Agosto 2021

 
«Quien se haga pequeño como este niño, ese es el mayor en el Reino de los Cielos» (Mt 18, 4)

¿Quién es el más grande, el más poderoso, el ganador en la sociedad, en la Iglesia, en la política o en el mercado?

Esta pregunta sobrevuela las relaciones, marca decisiones y determina estrategias.

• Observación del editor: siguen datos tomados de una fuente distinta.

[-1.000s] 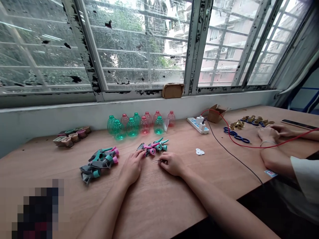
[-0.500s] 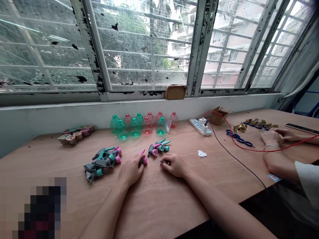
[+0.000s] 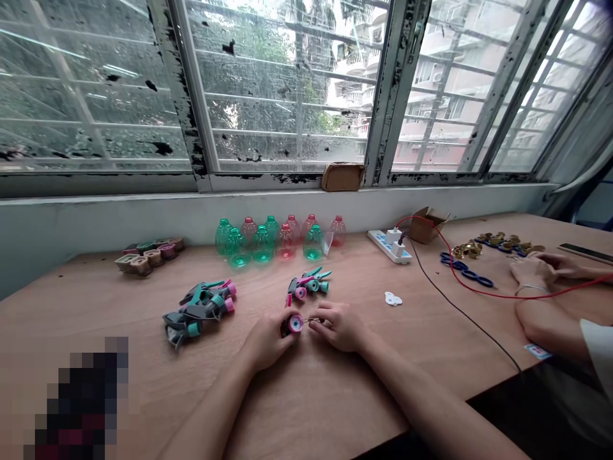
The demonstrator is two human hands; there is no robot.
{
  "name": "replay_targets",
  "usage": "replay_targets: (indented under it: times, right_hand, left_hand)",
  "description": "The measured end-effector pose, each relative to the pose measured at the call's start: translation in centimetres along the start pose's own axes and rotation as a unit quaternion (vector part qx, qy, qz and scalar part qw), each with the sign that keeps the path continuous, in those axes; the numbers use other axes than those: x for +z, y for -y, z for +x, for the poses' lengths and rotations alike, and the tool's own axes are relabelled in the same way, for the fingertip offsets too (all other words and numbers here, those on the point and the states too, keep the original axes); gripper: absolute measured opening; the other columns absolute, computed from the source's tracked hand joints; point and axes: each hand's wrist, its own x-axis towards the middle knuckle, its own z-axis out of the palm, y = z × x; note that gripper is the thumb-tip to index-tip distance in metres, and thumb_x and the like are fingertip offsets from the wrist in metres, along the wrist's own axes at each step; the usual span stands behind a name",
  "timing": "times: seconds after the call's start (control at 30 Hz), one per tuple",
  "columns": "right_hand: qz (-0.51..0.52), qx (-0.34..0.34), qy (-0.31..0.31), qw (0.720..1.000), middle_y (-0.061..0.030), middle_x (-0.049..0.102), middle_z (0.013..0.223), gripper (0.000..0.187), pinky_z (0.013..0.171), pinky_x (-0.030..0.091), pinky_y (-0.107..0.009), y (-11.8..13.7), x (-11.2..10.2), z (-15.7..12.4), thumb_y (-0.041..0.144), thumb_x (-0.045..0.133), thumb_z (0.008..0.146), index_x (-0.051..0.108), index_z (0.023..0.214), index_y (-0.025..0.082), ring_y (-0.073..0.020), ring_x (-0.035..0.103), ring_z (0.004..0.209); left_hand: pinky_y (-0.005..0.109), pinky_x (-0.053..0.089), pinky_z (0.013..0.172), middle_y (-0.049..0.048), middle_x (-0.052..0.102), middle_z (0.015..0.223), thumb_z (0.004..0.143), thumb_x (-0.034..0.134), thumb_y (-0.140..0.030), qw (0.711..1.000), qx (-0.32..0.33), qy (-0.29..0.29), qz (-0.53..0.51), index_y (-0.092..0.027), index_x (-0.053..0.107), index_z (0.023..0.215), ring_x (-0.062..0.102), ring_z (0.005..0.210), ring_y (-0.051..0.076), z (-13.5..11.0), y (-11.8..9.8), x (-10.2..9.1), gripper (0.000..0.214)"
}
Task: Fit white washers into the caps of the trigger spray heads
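Observation:
My left hand (image 3: 269, 337) is closed round a spray bottle trigger head (image 3: 295, 324) with a pink collar, its round opening turned to the right and showing white inside. In my right hand (image 3: 339, 327) is a pair of tweezers (image 3: 313, 320), pinched between thumb and fingers, with the tips at the collar's opening. Whether they touch it I cannot tell. Just behind my hands lies a small group of trigger heads (image 3: 311, 284) in pink, teal and grey. A larger pile of grey and teal trigger heads (image 3: 204, 310) is left of my left hand.
Green and pink clear bottles (image 3: 262, 246) stand along the wall. White discs (image 3: 393, 298) lie to the right. A power strip (image 3: 389, 246) has a black cable and a red cable (image 3: 479, 294) crossing the table. Another person's hands (image 3: 534, 271) work at the far right.
My left hand has moved right and turned the trigger head so its collar opening shows. The tweezers in my right hand now meet it closely. The whole view has shifted slightly.

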Motion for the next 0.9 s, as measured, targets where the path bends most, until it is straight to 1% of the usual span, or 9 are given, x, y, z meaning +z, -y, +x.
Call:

Es la lógica dominante a la que recurrimos –aun sin darnos cuenta–, quizá con el deseo de asegurar resultados positivos y eficientes a quienes tenemos alrededor.

Aquí el Evangelio de Mateo nos presenta a los discípulos de Jesús que, después de haber acogido el anuncio del reino de los cielos, quieren saber los requisitos para ser protagonistas del nuevo pueblo de Dios: «¿Quién es el más grande?».

Por toda respuesta, Jesús tiene uno de sus gestos imprevisibles: pone a un niño en medio de la gente. Y acompaña este gesto con palabras inequívocas:

«Quien se haga pequeño como este niño, ese es el mayor en el Reino de los Cielos»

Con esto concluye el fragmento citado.